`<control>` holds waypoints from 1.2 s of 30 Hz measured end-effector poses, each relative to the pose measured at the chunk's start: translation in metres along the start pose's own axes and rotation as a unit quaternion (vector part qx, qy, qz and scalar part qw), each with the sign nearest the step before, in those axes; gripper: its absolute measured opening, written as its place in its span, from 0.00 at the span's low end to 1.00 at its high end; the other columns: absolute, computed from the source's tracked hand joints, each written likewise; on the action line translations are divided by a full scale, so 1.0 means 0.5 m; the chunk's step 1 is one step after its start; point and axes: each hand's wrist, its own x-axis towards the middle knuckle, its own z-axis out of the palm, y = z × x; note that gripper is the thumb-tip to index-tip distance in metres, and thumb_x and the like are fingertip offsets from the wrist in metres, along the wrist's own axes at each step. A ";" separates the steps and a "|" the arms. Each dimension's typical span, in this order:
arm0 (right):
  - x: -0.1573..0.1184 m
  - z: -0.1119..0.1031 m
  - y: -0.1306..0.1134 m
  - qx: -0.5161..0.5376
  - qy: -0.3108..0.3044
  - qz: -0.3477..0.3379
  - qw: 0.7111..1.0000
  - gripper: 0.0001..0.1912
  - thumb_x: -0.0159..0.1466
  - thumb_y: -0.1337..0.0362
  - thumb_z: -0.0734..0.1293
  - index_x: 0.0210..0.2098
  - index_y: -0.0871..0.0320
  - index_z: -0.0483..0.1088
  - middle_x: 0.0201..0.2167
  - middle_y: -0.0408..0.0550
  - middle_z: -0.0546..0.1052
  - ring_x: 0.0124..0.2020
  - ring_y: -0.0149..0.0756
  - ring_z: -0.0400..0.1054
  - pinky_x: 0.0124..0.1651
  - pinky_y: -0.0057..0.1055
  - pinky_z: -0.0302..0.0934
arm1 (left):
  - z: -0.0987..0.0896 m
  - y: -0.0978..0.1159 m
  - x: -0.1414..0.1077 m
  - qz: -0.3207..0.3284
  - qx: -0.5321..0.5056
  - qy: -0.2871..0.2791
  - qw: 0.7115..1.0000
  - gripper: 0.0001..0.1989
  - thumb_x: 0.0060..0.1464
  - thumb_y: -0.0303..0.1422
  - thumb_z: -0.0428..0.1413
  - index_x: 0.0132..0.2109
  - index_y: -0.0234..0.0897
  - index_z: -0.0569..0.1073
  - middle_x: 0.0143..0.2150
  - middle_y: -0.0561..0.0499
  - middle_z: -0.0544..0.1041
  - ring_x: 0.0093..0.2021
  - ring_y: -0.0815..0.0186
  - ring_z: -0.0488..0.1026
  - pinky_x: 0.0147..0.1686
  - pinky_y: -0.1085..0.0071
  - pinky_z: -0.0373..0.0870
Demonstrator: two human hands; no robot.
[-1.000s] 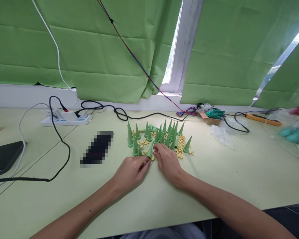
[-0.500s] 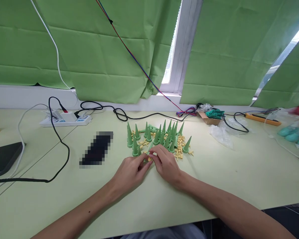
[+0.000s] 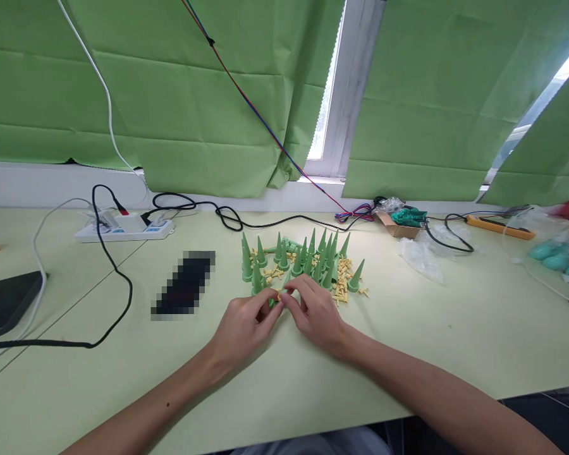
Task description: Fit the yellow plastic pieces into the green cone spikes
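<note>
Both hands meet at the front edge of a cluster of green cones [image 3: 308, 256]. My left hand [image 3: 246, 322] is closed in a pinch, with a small yellow plastic piece [image 3: 279, 296] showing at its fingertips. From the right, my right hand [image 3: 317, 309] comes in with its fingers curled and its thumb tip against that piece. The tip of a green cone [image 3: 287, 278] rises just behind the right fingers; whether they grip it is hidden. Most cones stand upright on round bases. Loose yellow pieces [image 3: 342, 281] lie among them and to their right.
A phone-like dark blurred shape [image 3: 184, 284] lies left of the hands. Behind it are a white power strip [image 3: 126, 230] and a black cable [image 3: 275, 224]. A small cardboard box [image 3: 398, 226], plastic bags [image 3: 422, 259] and an orange tool [image 3: 500, 227] sit at the back right.
The yellow piece and my left fingertips have shifted slightly left and up. My right hand stays almost in place, and the cones have not moved.
</note>
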 end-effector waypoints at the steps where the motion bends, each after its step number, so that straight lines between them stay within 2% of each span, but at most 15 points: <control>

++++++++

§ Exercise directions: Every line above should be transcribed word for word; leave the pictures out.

§ Solution to this task:
`<control>` holds waypoints from 1.2 s of 30 Hz measured end-effector poses, each relative to the pose measured at the chunk's start: translation in metres along the start pose's own axes and rotation as a unit quaternion (vector part qx, qy, qz and scalar part qw), each with the sign nearest the step before, in those axes; gripper: its absolute measured opening, written as its place in its span, from 0.00 at the span's low end to 1.00 at its high end; the other columns: absolute, computed from the source's tracked hand joints, each written likewise; on the action line translations are divided by a full scale, so 1.0 means 0.5 m; the chunk's step 1 is one step after its start; point and axes: each hand's wrist, its own x-axis towards the middle knuckle, its own z-axis out of the palm, y = z × x; note that gripper is the thumb-tip to index-tip distance in metres, and thumb_x and the like are fingertip offsets from the wrist in metres, along the wrist's own axes at each step. A ";" separates the steps and a "|" the arms. Each dimension's typical span, in this order:
arm0 (right):
  - x: -0.1573..0.1184 m
  - z: -0.1119..0.1031 m
  - y: -0.1306..0.1134 m
  - qx: -0.5161..0.5376
  - qy: -0.3108..0.3044
  - qz: -0.3477..0.3379
  - qw: 0.7111..1.0000
  - gripper: 0.0001..0.1912
  - thumb_x: -0.0159..0.1466
  - thumb_y: -0.1337..0.0362
  - thumb_z: -0.0734..0.1293
  - index_x: 0.0210..0.2098
  - index_y: -0.0871..0.0320
  - index_z: -0.0483..0.1088
  - middle_x: 0.0201..0.2167
  - middle_y: -0.0408..0.0550
  - middle_z: -0.0546..0.1052
  - ring_x: 0.0124..0.2020
  - ring_y: -0.0149..0.0756
  - ring_z: -0.0400..0.1054
  - pinky_x: 0.0124..0.1651
  - pinky_y: -0.0057..0.1055
  - pinky_z: -0.0302..0.0934
arm1 (left):
  - z: -0.0987..0.0896 m
  - y: -0.0978..0.1159 m
  - x: -0.1414..0.1077 m
  - qz: -0.3207..0.3284
  - qx: -0.5321..0.5056
  - qy: -0.2871..0.2791
  - qw: 0.7115..1.0000
  - gripper: 0.0001..0.1989
  - thumb_x: 0.0060..0.1464
  - thumb_y: -0.0303..0.1422
  - thumb_z: -0.0428..0.1413
  - index_x: 0.0132..0.2109
  - index_y: -0.0234..0.0897
  - index_z: -0.0569..0.1073
  - middle_x: 0.0143..0.2150
  - middle_y: -0.0561..0.0499
  - middle_z: -0.0544..0.1041
  - ring_x: 0.0093..0.2021
  - ring_y: -0.0815..0.0186
  - ring_z: -0.0488..0.1026
  - pinky_x: 0.0147..0.1686
  - pinky_y: -0.1085..0.0071
  - pinky_z: -0.0373..0.0870
Demonstrator: two human hands; no robot.
[-1.000s] 
[-0.500s] 
[+0.000s] 
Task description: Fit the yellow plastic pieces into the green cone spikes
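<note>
Both hands meet at the front edge of a cluster of green cones [image 3: 308, 256]. My left hand [image 3: 246, 322] is closed in a pinch, with a small yellow plastic piece [image 3: 279, 296] showing at its fingertips. From the right, my right hand [image 3: 317, 309] comes in with its fingers curled and its thumb tip against that piece. The tip of a green cone [image 3: 287, 278] rises just behind the right fingers; whether they grip it is hidden. Most cones stand upright on round bases. Loose yellow pieces [image 3: 342, 281] lie among them and to their right.
A phone-like dark blurred shape [image 3: 184, 284] lies left of the hands. Behind it are a white power strip [image 3: 126, 230] and a black cable [image 3: 275, 224]. A small cardboard box [image 3: 398, 226], plastic bags [image 3: 422, 259] and an orange tool [image 3: 500, 227] sit at the back right.
The yellow piece and my left fingertips have shifted slightly left and up. My right hand stays almost in place, and the cones have not moved.
</note>
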 end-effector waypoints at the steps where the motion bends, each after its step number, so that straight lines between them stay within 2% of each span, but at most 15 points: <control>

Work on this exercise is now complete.